Defect detection with image analysis
Image classification is a popular area of artificial intelligence. One application of image classification that is already being used in industry is the detection of quality issues on assembly lines during manufacturing. In a typical production line, components travel down the assembly line from one station to another, at the end of which an inspector steps in to look for problems—a manual and error-prone process. AI-driven image classification reduces human effort and automatically classifies images as pass or fail. This improves not only the efficiency of the human operators in the validation process, but also the quality of the overall manufacturing process.
When preparing your data for an image classification solution, you need two sets of images to train your model: one to represent pass examples and one to represent fails. These images can be either chosen from a generic dataset such as Kaggle or custom-made for your business. Consider having homogeneous images; for example, a set of similarly sized JPG files at the same scale resolution. Preparing the data also requires dividing the images into training and validation sets.
Build and train
Once you have a homogeneous and organised set of images, the data is read into an analytics engine. Neural networks and transfer learning are good ways to handle image data in AI solutions. Transfer learning lets you use trained models that already know how to classify an image. An existing model may perform a certain task very well—for example, detecting people or cats. However, the task it was trained for probably differs from the specific scenario you are solving for. Retraining an existing model is usually much faster than starting from scratch, so transfer learning substantially shortens the training process. Finally, in image classification, a neural network is sometimes paired with a secondary model to provide the final prediction. For example, a convolutional neural network architecture with 50 hidden layers can be used to process the image. Pair it with a boosted decision tree to classify the image as pass or fail.
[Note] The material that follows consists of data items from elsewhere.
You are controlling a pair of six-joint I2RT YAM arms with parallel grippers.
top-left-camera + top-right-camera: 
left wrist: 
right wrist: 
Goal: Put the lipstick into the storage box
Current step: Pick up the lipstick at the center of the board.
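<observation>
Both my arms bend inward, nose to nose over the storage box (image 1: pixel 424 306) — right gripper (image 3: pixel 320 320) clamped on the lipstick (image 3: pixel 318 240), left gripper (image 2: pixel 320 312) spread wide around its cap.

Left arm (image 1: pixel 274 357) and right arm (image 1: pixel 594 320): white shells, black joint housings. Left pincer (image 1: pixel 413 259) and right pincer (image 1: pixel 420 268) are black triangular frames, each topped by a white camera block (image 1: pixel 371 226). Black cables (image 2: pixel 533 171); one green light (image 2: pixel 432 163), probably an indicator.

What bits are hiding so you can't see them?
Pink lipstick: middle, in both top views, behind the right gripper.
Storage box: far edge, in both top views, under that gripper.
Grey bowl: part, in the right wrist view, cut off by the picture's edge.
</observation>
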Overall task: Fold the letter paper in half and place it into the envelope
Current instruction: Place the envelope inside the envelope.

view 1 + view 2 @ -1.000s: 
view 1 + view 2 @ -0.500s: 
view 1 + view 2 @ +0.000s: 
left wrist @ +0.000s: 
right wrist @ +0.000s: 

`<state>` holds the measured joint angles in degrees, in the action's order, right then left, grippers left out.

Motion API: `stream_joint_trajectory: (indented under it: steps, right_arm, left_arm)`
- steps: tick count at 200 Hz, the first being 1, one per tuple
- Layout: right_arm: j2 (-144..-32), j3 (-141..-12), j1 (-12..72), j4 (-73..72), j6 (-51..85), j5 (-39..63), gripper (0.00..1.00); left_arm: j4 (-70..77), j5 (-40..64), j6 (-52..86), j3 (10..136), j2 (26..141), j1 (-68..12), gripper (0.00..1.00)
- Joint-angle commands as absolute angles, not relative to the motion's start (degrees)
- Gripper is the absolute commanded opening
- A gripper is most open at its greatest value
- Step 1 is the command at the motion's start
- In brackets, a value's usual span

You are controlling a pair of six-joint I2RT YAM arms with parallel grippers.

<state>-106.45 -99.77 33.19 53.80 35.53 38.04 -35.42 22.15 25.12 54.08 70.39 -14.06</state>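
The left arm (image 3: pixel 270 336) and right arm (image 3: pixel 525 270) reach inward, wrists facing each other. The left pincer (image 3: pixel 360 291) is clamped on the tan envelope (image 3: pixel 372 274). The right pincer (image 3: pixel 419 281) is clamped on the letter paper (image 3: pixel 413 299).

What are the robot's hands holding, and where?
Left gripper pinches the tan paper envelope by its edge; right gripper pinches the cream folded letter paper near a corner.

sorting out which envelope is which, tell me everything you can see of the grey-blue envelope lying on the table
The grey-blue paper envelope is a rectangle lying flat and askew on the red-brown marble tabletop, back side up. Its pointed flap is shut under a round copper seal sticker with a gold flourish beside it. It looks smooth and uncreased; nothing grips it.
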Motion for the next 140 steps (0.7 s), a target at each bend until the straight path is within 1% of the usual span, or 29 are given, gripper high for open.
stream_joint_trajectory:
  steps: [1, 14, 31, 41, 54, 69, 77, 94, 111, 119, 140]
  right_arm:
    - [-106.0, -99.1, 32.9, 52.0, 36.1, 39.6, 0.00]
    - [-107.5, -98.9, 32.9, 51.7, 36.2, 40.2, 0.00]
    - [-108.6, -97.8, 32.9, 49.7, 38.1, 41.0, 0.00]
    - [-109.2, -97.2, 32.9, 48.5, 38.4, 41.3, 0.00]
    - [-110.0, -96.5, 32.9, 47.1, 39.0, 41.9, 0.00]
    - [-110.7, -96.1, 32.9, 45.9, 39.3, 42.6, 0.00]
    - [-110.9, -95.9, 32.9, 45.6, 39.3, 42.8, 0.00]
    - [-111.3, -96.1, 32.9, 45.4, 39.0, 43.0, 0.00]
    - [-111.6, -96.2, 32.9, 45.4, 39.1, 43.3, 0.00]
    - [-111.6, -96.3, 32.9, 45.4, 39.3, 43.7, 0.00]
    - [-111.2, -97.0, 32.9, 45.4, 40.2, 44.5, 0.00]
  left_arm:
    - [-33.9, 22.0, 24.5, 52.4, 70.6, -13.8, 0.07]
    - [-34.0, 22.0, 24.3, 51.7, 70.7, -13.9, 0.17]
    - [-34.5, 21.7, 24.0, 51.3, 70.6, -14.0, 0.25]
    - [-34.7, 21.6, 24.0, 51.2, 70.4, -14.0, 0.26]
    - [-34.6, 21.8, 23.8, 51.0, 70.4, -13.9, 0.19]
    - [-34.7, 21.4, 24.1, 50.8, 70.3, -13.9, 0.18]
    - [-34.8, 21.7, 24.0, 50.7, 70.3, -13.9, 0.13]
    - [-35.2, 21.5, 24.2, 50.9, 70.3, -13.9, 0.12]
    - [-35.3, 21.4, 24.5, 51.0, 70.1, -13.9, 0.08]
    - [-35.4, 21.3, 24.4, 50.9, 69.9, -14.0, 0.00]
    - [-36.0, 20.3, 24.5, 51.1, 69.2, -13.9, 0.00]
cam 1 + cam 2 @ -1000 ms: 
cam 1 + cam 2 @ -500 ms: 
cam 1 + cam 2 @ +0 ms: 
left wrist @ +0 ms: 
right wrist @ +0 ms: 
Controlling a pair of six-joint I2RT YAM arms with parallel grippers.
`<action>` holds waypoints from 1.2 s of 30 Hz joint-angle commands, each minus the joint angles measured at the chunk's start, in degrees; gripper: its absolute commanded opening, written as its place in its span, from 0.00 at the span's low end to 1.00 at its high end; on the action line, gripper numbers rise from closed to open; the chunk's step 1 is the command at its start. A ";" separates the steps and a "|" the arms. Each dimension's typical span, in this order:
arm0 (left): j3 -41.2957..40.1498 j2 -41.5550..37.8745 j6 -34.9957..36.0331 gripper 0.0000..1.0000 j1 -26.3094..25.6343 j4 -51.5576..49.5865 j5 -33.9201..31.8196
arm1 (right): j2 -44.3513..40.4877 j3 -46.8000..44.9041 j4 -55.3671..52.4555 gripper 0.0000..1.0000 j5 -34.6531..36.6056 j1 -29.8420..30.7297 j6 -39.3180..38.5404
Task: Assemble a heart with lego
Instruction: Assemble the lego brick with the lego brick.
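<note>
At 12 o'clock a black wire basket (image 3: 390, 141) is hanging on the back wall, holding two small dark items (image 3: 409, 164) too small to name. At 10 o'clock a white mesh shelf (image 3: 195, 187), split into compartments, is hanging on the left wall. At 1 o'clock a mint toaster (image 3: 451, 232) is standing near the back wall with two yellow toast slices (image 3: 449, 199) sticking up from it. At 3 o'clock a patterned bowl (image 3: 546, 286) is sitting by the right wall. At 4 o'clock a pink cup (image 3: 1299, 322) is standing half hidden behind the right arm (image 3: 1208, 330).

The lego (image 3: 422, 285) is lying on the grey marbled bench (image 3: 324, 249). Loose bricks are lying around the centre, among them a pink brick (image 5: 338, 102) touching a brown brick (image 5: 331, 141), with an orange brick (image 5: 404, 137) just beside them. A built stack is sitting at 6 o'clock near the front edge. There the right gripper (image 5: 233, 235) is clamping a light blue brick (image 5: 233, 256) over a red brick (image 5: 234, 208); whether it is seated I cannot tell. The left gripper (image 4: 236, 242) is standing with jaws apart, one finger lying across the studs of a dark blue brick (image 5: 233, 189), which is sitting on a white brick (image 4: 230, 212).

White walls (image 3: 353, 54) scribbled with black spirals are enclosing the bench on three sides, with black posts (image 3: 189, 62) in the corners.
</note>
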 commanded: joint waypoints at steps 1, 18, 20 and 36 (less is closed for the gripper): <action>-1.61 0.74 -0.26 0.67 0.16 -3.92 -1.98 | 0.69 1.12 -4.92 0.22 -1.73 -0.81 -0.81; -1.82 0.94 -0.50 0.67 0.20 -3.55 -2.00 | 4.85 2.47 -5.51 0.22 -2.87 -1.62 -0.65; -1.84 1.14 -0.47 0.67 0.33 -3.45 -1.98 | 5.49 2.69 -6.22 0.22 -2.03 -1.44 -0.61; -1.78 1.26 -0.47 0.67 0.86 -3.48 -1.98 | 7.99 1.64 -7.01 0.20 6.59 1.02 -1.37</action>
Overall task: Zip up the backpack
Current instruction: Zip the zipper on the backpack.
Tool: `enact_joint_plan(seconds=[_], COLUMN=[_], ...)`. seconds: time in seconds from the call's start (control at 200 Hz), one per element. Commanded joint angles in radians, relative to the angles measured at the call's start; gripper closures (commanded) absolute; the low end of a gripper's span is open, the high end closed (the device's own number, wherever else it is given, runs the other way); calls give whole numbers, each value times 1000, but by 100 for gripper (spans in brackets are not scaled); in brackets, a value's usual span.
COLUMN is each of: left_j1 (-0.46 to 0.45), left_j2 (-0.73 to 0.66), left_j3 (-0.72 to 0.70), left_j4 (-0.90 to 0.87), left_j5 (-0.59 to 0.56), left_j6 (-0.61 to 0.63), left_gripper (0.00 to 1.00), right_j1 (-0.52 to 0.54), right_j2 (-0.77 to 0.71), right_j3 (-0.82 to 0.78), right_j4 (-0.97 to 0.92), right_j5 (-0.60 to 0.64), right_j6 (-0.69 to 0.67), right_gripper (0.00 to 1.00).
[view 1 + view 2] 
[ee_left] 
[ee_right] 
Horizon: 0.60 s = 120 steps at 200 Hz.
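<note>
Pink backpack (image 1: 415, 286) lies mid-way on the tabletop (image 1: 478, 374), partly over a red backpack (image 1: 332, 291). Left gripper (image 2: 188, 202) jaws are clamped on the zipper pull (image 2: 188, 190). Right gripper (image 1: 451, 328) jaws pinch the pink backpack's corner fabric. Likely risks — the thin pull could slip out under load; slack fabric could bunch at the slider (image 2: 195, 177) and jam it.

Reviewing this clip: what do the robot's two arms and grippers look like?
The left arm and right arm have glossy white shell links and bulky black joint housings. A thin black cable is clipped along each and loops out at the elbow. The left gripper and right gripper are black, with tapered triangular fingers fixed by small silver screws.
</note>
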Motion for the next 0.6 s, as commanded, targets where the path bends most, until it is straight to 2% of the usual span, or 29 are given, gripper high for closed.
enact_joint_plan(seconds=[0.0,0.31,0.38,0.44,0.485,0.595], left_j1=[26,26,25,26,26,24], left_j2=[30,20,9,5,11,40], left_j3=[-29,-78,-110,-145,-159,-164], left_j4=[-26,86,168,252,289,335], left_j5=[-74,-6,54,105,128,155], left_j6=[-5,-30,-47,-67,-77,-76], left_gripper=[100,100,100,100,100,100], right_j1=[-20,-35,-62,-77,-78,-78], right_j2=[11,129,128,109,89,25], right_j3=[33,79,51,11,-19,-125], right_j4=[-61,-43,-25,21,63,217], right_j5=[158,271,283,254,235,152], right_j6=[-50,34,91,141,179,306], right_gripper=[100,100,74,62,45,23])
Once a trained image classification model is ready, the model can be deployed as a web service with a REST endpoint. Analytics dashboards and alerts can call the web service for information and predictions. Because image processing tends to be computationally expensive, many similar solutions make use of cloud-based cluster deployments that can be scaled when needed. A service such as Azure Machine Learning can assist with this, creating a REST endpoint easily deployed to an Azure Kubernetes cluster.